- [Task details] Please give back only the lines below from the one containing "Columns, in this" to the one containing "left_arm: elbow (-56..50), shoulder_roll", each repeated word for word, both ends included.

|---|

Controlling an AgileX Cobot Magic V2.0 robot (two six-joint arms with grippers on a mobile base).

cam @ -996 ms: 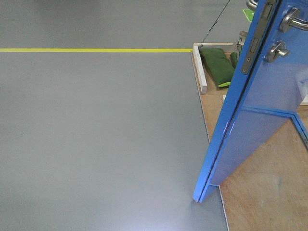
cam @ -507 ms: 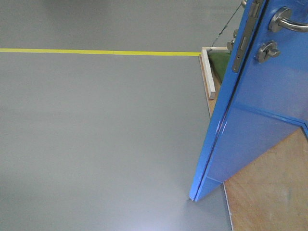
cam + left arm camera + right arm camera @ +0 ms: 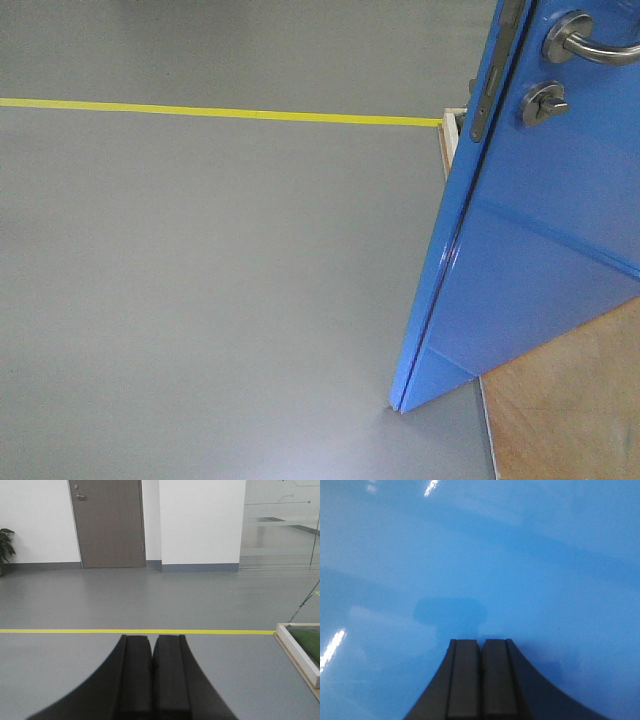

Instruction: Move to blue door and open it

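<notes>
Front view: the blue door (image 3: 540,250) fills the right side of the frame and stands ajar. Its free edge faces the camera, and its bottom corner sits over the grey floor (image 3: 200,300) at lower centre-right. At upper right the door carries a silver lever handle (image 3: 590,42), with a round thumb-turn lock (image 3: 541,101) below it. A grey latch plate (image 3: 488,92) runs along the door edge. A yellow floor line (image 3: 200,112) crosses the upper frame. A wooden platform (image 3: 570,410) shows at lower right, under the door.

Left wrist view: the left claw (image 3: 152,645) is clenched, pads pressed together with nothing between them. It points over open floor towards the yellow line, a brown door (image 3: 107,522) at upper left and a white-edged frame (image 3: 300,652) at right.

Right wrist view: the right claw (image 3: 481,647) is clenched and empty. It points straight at the glossy blue panel, which covers the whole frame. Contact with the panel cannot be determined.
</notes>
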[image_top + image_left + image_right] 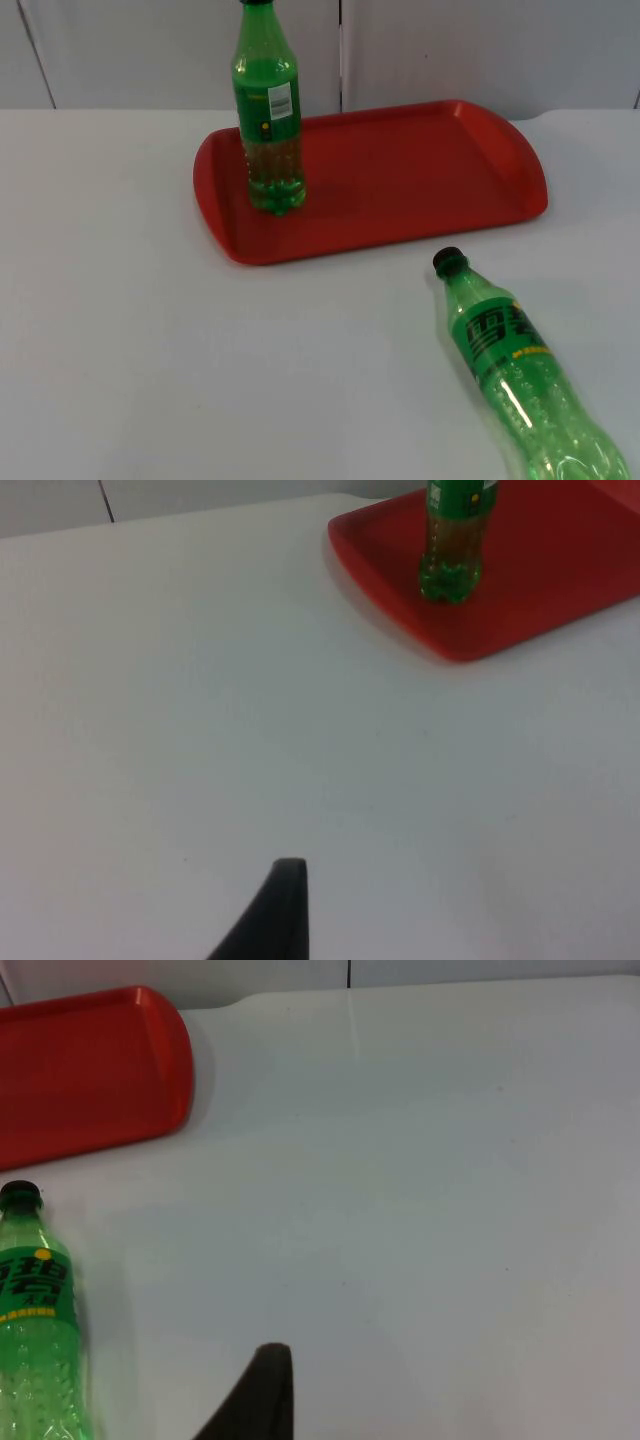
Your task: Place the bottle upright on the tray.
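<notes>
one green clear-plastic bottle with a dark cap and a white label (268,110) already stands upright on the left part of the flat red plastic tray (420,170), which sits in the upper middle of the top view on the white counter (120,330). a second green clear-plastic bottle with a black cap and printed label (515,370) lies on its side on the counter at the lower right of the top view, apart from the tray, cap end pointing up-left toward the tray's near edge.

judging by this layout, the step in hand is the approach to the lying bottle; nothing is gripped yet. a black fingertip of the left gripper (275,910) hangs over bare counter, with the tray and the standing bottle further off; that arm seems to wait. a black fingertip of the right gripper (258,1390) hangs over the counter just beside the lying bottle. i cannot tell whether either pair of fingers is apart or together.

the next move probably calls for the right gripper to take the lying bottle across its body, tip it base down, and set it on the tray's free right part. the standing bottle is the one thing to steer clear of; the grey wall (480,50) lies behind the tray.
</notes>
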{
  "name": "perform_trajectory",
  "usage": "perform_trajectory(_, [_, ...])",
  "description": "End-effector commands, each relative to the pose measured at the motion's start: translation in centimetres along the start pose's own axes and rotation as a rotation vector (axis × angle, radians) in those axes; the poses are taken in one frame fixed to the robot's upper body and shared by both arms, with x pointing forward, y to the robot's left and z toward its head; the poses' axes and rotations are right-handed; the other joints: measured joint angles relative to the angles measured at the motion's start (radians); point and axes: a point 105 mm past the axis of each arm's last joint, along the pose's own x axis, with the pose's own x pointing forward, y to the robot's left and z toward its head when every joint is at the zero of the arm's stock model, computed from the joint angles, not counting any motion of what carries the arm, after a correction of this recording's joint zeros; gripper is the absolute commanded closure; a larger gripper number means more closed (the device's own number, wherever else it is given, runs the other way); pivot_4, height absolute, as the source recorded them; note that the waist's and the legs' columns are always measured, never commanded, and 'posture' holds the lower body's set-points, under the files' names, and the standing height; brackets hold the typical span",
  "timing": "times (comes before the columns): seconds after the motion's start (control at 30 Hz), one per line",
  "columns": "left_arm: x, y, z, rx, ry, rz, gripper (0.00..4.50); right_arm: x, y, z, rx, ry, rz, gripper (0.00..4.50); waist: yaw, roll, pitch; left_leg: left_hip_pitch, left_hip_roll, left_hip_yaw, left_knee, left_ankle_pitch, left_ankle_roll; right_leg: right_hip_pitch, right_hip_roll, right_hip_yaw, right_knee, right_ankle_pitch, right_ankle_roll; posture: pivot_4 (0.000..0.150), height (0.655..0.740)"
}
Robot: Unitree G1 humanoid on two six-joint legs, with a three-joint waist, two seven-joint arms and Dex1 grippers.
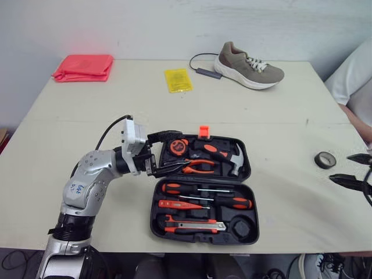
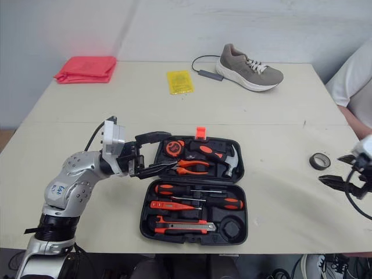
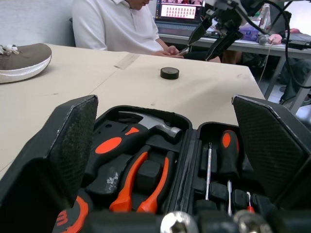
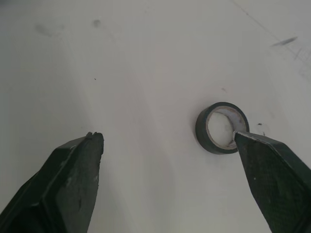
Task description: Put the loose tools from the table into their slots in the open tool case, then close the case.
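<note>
The black tool case [image 1: 204, 240] lies open at the table's front centre. It holds a hammer [image 1: 224, 156], orange pliers [image 1: 196, 167], a tape measure [image 1: 176, 146], screwdrivers [image 1: 203, 190] and a utility knife [image 1: 192, 225]. A round slot [image 1: 244, 227] at its front right is empty. A black tape roll [image 1: 325, 160] lies loose on the table to the right of the case. My left gripper [image 1: 173, 152] hangs open over the left end of the case's far half, by the tape measure. My right gripper [image 1: 350, 169] stands open just right of the tape roll [image 4: 222, 127], nothing between its fingers.
A grey shoe [image 1: 247, 65] with a cable and adapter [image 1: 203, 71] sits at the back. A yellow packet [image 1: 178, 80] lies back centre and a red cloth [image 1: 84, 67] back left. A person in a white shirt [image 1: 356, 78] sits at the right edge.
</note>
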Motion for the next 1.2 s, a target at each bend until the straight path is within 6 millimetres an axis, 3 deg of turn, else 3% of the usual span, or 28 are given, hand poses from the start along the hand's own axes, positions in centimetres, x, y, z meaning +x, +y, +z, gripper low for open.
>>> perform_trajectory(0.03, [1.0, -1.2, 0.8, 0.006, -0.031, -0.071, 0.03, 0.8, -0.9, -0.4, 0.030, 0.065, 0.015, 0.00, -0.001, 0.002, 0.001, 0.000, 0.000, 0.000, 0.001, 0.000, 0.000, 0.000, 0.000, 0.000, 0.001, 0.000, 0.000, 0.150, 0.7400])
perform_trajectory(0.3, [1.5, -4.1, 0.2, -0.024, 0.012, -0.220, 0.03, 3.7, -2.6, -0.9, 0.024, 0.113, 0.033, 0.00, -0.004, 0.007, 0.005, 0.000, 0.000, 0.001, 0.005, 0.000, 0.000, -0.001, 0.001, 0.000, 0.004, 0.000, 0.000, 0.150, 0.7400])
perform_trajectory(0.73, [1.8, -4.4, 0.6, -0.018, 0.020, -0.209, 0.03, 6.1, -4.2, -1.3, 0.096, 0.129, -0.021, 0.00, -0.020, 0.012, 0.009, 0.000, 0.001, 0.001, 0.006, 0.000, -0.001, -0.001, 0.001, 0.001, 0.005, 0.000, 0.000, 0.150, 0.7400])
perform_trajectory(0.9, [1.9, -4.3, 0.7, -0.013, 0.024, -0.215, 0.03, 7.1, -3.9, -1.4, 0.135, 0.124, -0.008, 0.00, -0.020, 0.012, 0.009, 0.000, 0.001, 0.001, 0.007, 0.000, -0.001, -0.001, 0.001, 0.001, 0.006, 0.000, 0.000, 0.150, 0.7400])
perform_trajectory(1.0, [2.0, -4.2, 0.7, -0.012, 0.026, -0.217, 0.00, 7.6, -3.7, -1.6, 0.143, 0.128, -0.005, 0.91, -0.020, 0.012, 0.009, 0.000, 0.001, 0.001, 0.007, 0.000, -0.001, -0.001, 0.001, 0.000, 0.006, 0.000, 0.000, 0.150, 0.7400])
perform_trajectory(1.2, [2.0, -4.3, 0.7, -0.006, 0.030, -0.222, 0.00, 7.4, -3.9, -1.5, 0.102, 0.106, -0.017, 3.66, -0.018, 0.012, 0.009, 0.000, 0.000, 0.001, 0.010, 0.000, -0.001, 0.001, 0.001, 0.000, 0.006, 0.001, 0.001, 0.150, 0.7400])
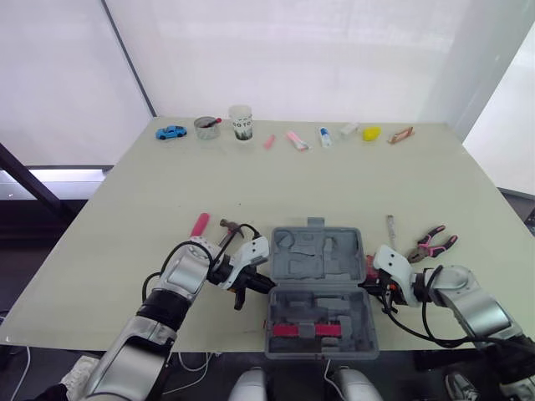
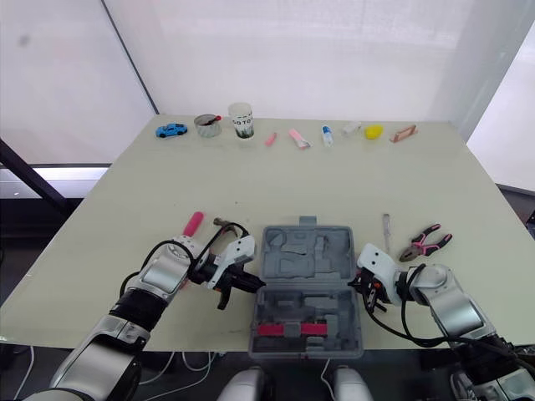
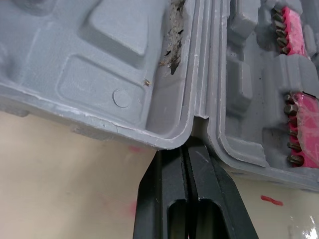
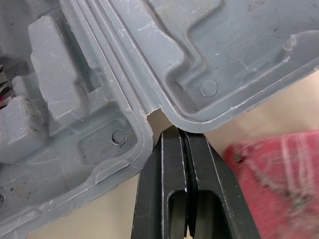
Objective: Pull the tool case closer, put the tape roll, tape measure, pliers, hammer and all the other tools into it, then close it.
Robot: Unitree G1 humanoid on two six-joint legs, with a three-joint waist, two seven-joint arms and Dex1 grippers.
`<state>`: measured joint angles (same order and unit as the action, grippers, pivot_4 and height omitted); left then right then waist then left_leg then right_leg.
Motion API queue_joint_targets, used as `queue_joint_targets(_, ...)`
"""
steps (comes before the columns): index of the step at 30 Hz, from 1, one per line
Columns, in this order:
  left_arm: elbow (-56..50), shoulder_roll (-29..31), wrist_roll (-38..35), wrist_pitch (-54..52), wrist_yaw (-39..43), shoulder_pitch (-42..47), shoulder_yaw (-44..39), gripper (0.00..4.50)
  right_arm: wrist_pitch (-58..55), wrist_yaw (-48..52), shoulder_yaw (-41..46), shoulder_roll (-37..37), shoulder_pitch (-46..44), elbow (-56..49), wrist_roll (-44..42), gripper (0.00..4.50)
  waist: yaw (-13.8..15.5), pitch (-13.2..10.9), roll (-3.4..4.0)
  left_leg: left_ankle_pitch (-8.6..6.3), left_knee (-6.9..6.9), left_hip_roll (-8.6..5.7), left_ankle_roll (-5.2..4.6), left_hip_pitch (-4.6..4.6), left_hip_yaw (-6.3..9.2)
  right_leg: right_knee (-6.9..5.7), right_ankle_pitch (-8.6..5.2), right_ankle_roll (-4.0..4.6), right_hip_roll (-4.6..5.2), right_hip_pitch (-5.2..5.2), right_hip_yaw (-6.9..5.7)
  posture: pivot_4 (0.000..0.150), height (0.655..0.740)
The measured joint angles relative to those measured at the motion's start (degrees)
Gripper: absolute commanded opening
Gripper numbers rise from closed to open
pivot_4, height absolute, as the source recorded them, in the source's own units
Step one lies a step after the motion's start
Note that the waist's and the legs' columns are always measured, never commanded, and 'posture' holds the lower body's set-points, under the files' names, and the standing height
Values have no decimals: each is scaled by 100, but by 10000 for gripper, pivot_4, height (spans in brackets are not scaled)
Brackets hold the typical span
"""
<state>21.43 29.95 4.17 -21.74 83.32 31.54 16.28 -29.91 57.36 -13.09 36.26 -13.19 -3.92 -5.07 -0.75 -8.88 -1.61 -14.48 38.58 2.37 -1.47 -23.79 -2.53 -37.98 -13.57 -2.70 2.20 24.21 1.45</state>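
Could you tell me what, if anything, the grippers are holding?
Nothing: the left gripper and right gripper are shut empty, tips at the tool case hinge.

My left arm [image 1: 180, 280] and right arm [image 1: 468, 301] wear smooth silver-grey shells, with black joints between the segments. Each wrist carries a white housing [image 1: 251, 251], and thin black cables [image 1: 424, 322] loop loosely around it. My left gripper [image 3: 191, 147] and right gripper [image 4: 182, 132] each have two flat black fingers, tapered toward the tip and hollowed lower down.
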Motion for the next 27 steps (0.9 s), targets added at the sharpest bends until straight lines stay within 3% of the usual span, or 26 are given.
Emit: queue_joint_targets(27,-875,489,-439,-499,31,-553,279,336,-507,-192,42,-40,611,-726,-221,0,7,1,1,0,2,1,0,2,1,0,-1,0,-1,-3,0,1500,7400)
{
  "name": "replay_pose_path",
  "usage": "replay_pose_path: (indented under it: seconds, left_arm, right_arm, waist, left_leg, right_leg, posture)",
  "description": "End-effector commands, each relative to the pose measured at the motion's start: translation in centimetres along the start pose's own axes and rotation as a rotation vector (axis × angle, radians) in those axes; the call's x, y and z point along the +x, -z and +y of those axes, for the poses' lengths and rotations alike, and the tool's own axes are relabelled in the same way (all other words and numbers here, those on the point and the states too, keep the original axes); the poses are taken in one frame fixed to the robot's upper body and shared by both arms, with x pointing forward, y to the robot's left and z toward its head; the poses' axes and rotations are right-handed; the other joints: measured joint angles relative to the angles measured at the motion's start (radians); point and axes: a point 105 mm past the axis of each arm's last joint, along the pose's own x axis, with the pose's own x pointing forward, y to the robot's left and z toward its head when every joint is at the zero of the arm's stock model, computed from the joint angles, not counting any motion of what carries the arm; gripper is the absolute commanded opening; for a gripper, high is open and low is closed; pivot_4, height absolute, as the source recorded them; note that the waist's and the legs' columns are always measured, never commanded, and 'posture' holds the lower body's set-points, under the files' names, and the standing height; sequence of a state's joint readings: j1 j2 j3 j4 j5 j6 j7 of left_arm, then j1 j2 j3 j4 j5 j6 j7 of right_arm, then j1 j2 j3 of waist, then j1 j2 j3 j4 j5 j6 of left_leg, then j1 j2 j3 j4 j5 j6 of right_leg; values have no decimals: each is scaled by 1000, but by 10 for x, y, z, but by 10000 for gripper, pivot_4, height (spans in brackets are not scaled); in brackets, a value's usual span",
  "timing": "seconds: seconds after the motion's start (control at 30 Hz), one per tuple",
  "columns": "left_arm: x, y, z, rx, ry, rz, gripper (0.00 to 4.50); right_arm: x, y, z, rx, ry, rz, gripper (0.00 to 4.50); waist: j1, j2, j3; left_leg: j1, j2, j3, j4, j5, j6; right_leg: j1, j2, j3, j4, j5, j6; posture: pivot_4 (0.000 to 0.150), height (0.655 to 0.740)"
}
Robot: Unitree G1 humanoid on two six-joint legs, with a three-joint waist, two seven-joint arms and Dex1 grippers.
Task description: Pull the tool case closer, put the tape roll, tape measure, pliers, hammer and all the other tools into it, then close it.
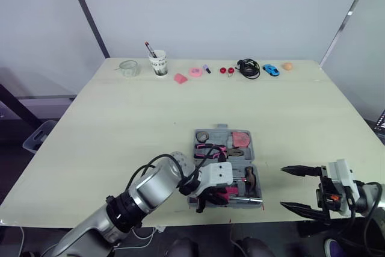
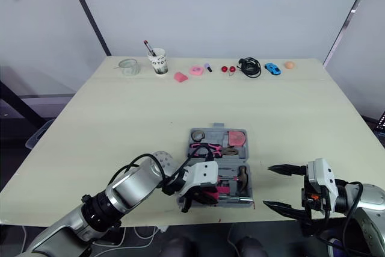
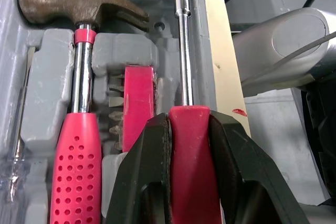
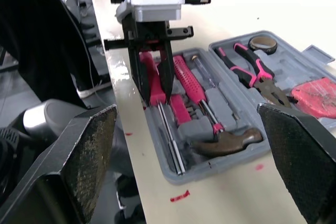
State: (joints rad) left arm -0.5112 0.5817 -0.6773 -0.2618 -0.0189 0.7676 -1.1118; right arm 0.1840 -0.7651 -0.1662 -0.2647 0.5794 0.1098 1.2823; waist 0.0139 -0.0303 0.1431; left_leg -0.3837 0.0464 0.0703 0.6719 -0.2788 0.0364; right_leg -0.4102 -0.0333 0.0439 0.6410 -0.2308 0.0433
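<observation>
One screwdriver clamped in left gripper jaws, shaft along tool case near edge, tip rightward; right gripper jaws wide.

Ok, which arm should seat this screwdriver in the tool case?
Left. The left gripper is shut on the screwdriver, over the tool case beside the hammer. The right gripper hangs open and empty, off to the case's right.

At lower centre, a pink screwdriver is held in the tool case by the left hand; the right hand is seen open.
</observation>
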Motion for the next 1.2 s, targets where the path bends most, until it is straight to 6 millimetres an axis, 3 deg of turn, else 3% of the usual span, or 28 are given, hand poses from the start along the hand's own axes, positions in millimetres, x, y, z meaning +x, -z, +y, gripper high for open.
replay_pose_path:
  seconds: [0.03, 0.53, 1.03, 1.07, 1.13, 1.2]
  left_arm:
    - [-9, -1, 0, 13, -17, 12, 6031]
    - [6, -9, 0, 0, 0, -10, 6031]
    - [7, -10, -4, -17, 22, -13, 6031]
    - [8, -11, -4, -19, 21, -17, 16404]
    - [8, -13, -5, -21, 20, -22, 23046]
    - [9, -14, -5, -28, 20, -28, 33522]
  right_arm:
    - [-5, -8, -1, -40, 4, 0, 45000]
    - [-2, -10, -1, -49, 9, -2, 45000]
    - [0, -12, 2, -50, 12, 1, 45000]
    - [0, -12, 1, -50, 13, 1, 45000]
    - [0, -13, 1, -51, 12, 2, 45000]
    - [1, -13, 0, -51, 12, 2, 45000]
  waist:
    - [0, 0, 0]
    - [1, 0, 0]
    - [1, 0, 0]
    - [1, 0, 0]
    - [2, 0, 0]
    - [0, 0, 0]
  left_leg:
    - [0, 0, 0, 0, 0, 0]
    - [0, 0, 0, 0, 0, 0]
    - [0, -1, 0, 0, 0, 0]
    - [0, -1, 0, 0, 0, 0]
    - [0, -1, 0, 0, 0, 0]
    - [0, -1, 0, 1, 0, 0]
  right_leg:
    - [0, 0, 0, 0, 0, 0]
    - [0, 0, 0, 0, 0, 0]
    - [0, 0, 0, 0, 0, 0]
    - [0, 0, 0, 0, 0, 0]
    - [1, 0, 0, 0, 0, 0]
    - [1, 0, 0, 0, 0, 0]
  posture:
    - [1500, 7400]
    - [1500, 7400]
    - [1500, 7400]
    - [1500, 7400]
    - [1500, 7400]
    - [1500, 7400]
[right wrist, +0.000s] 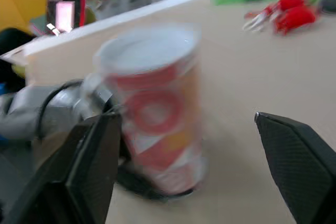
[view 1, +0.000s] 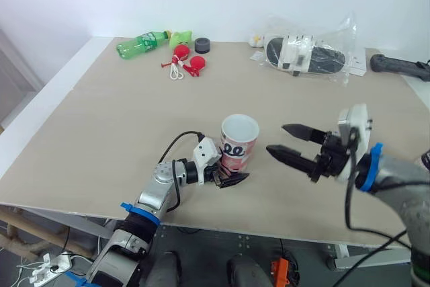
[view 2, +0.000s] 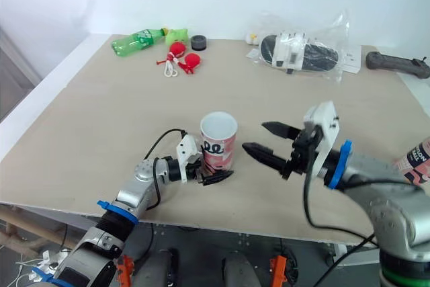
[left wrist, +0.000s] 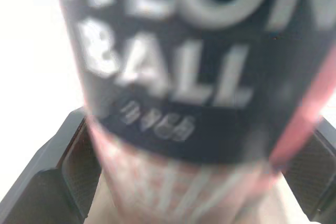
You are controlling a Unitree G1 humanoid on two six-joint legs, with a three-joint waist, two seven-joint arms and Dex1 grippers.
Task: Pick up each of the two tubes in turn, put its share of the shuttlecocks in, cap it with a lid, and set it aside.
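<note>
Tube, a short red-and-white canister, stands upright near the front edge of the bench, its open mouth facing up and showing a white inside. The left claw is closed on the tube's lower part, with one black finger wrapped across the front of the base. In the left wrist view the tube's dark label band with white letters sits between that claw's two pads, pressed against both. Whether the base rests on the bench or sits just above it cannot be told.

The right claw hovers to the tube's right, apart from it. Its two fingers are spread wide and their tips point toward the tube's side. In the right wrist view the tube stands ahead of these fingers, nearer one of them than the other.

Well beyond both claws, along the far side of the bench, lie a green bottle, a red toy with white cord, a small black disc and a clear plastic bag holding something black and white. A black handle lies at the far right. A red-and-white labelled cylinder shows just behind the right arm, mostly cut off.
</note>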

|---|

- [Exercise result]
Columns, in this order:
  left_arm: elbow (-56..50), shoulder_roll (-29..31), wrist_roll (-38..35), wrist_pitch (-54..52), wrist_yaw (-39..43), shoulder_pitch (-42..47), shoulder_yaw (-44..39), gripper (0.00..4.50)

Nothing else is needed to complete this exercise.